James Salter, who died last Friday at the age of 90, wrote sentences you could unfold into paper lanterns. They have topography and dimensions; he lays them out on the page one after another with the sophistication of clockwork and the elegance of orchestral music. There are the stark and precise observations: “She is made out of yesterdays”; “He imagines he looks like a boxer.” There are the aphorisms: “I have become a somnambulist”; “What confidence, what success there is in a man’s face at thirty.” And there are those sentences that seem to have their own tremendous gravity: “Her back, even the word for it is beautiful, dos, lies beneath him, the back she never sees, the smooth intelligent back upon which, like a table, he has gazed for so many hours.”
The pleasure of Salter’s writing is worthwhile on its own, for the same reasons all beautiful things have value. But what dignifies this beauty beyond the merely aesthetic is that it also functions as a cloak, a metaphor, the essential gestalt of his work. In his two greatest books, A Sport and a Pastime, published in 1967, and Light Years, published in 1976, Salter uses the staggering beauty of his sentences to accent a constant melancholy, one that adorns his settings, namely France and the northeast United States, and his characters, particularly the doomed couples at the heart of each novel.
I first read Salter as a college student, stumbling upon A Sport and a Pastime in the way that college students tend to stumble: haphazardly, unknowing. I was mesmerized by it. To that point, sex in writing had seemed to me bipolar, almost like politics: on one side of the aisle were the conservatives, abstaining from its mention or else describing it sedately; on the other were the liberals, the over-indulgers, treating carnality like an arms race, constantly escalating. When Philip Roth writes about sex, he yells and poses; when Henry Miller writes about sex, you can practically hear him breathing. These weren’t the only examples, but they were prominent ones, particularly in the realm of what 20-year-old boys are exposed to.
Salter was the first writer I encountered who treated sex like something human beings did. He makes an impression. But what’s mattered more to me, as I’ve aged and matured and read more writers, male and female, who can deal with the sensual as more than performance, is how Salter inhabits not only the sex his characters have but the space between the times they have sex, the connective tissue of relationships and romance. In my fear of loneliness, I hardly think I’m alone, which is comforting and also strange. What Salter seems to be saying, underneath the cover of his gorgeous language, is that this fear is not only a casualty of adulthood: it’s essential.
Because Salter’s sentences are so marvelous, it’s easy to ignore his work in larger pieces, paragraphs, chapters, novels. If you’re a writer, this can be a strategy of self-defense: when you take his writing in greater chunks, it can be overwhelming. Take this paragraph early on in Light Years:
The lights are on everywhere: a vast, illuminated house. Dead flies the size of beans lie behind the velvet curtains, the wallpaper has corner bulges, the window glass distorts. It is an aviary they live in, a honeycomb. The roofs are thick slate, the rooms are like shops. It gives off no sound, this house; in the darkness it is like a ship. Within, if one listens, there is everything: water, faint voices, the slow, measured rending of grain.

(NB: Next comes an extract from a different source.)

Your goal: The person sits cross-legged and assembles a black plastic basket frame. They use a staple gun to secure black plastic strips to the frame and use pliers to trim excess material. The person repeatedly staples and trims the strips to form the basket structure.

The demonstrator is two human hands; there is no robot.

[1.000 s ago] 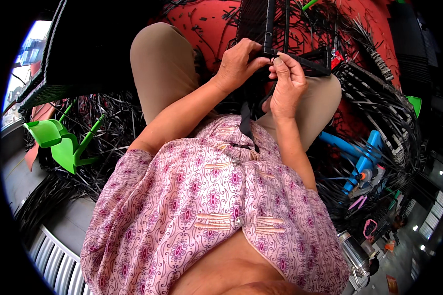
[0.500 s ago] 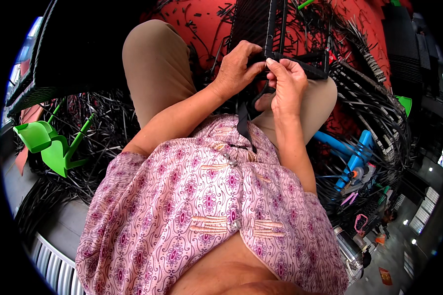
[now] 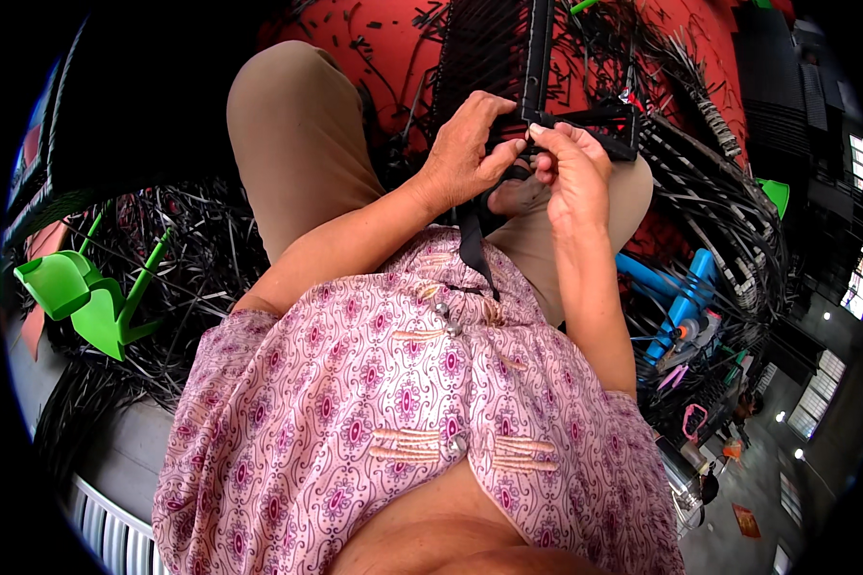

In six careful sentences, Salter unfurls more terrific metaphors than most writers manage in entire books. Salter’s men walk around dizzy, and his women barefoot. Their subtle sadness seems instructive. It shouldn’t be understood as a fortune told; because Salter’s characters are sad does not mean that you or I will be sad. Instead, I’ve taken it more as a comfort. Beauty and melancholy co-exist; they aren’t mutually exclusive. There is a wonder in how deeply these people fall, and how, like a wet brush, Salter’s sentences can render that falling with such thick and vivid color. His style is never for its own sake; many writers who could write as well as Salter does, who could write “I wander this city like a somnambulist” and then know enough to use it again 20 pages later, as his narrator descends further into fantasy, “I have become a somnambulist,” would start with this style and let the rest of the book follow.
Salter doesn’t do that. He doesn’t even live trapped within his characters. His concern is dialectical: he’s obsessed with what becomes of two humans when they form one bond. It’s there in the way A Sport and a Pastime goes from being the first-person narrative of one to the imagined love affair of two; it’s there in how Light Years tracks the dissolution of its central marriage through the pieces others take from each protagonist.
What dazzles me about Salter is the extent to which he synthesizes. His plots are so mundane they’re like postcards: there’s a romance in France, a marriage in the northeast. And yet he unpacks these situations to such length that it becomes a thrill. It takes a weird alchemy of skills to make domestic life page-turning. But what Salter understood, and what is so terrific about his work, is that beauty only becomes more beautiful when it accentuates something else. Few writers will ever let us see beneath the veil like he did.